How M-Lab Determines User Location and Selects Servers
This blog post describes the two geolocation systems M-Lab uses for server selection and data annotation and how researchers can leverage metadata about the server selection to identify potentially erroneous client geolocation results in the annotated data.
Interested in contributing? Please email us at hello@measurementlab.net.
Geolocation at Test Time
The user’s location for server selection is determined using metadata from the HTTP request, including the IP address and other client hints provided by Google’s App Engine. This method offers a relatively accurate view of where the user is, and it’s used to make sure the test runs against an appropriate nearby server.
Geolocation in the Public Dataset
When test results are stored in BigQuery, M-Lab uses a different system to determine location: MaxMind’s GeoLite2 database. The processing pipeline applies this annotation within a few hours of each test using a fresh copy of the MaxMind database. This database maps IP addresses to cities and countries, but it may be less accurate in certain contexts, especially for mobile users, VPNs, or users behind NATs. Specifically, MaxMind reports accuracies of 99.8% and 66% at the country and city levels, respectively.

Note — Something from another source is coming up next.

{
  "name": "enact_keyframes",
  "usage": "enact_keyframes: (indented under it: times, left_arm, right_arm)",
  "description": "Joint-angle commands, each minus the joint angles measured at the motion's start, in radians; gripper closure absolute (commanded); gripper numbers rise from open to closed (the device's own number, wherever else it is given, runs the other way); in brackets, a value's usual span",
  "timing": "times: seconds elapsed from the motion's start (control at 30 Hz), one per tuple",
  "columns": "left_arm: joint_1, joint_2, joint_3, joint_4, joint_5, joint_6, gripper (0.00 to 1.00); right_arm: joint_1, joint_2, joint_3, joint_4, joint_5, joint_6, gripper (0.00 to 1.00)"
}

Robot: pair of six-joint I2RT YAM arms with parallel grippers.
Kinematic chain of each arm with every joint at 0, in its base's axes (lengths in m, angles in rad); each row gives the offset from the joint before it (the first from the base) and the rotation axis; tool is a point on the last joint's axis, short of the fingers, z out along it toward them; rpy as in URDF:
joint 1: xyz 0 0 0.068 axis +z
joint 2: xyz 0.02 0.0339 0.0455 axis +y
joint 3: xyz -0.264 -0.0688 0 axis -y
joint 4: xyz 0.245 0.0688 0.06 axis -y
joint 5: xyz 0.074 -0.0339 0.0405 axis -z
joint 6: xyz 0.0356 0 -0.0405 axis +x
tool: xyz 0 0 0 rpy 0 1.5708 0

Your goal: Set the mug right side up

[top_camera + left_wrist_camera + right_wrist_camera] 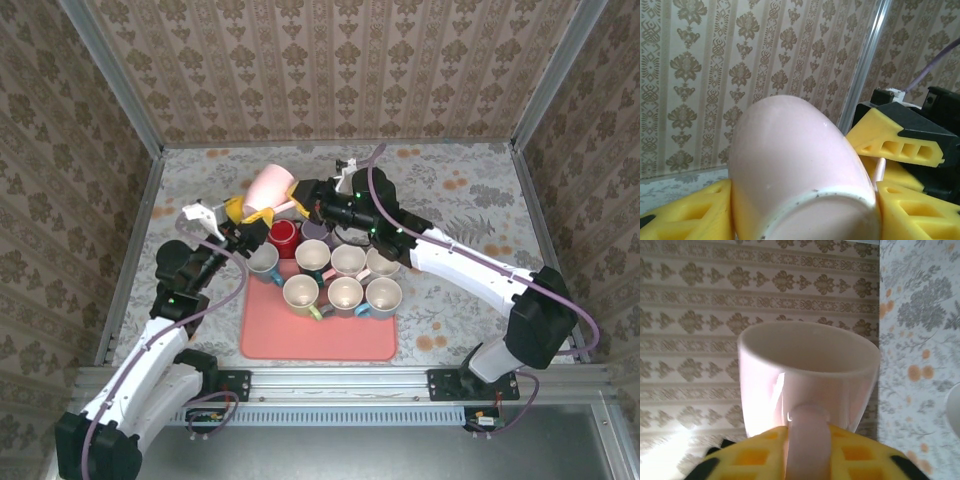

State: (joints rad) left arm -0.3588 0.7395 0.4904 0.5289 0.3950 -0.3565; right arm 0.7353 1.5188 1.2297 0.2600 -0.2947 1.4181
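Observation:
A pale pink mug [270,187] hangs tilted in the air behind the tray, held between both arms. My left gripper [236,212] is shut on the mug's body near its base [805,210], with a yellow finger [685,212] on each side touching it. My right gripper [300,203] is shut on the mug's handle [809,437], its yellow fingers [750,457] pressed against the handle from both sides. In the right wrist view the mug's open rim [807,347] points away from the camera. The right gripper's fingers [895,142] also appear in the left wrist view, beside the mug.
A pink tray [320,340] lies in front of the arms with several upright mugs on it, among them a red one [283,237]. Patterned walls close in the table on three sides. A floral tabletop [470,190] stretches to the right.

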Motion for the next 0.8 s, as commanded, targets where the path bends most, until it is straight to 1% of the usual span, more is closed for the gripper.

Depending on the type of research being done with the data, country-level accuracy may be sufficient, but other applications benefit from identifying erroneous geolocation results at finer granularities. Below, we describe how to leverage these two geolocation systems to identify potentially incorrect client geolocation results in the BigQuery data.
Identifying Geolocation Inconsistencies
Recall, there are two geolocation systems in play:
- Google/App Engine geolocation: Used at test time to select a server.
- MaxMind geolocation: Used in the dataset to report user location.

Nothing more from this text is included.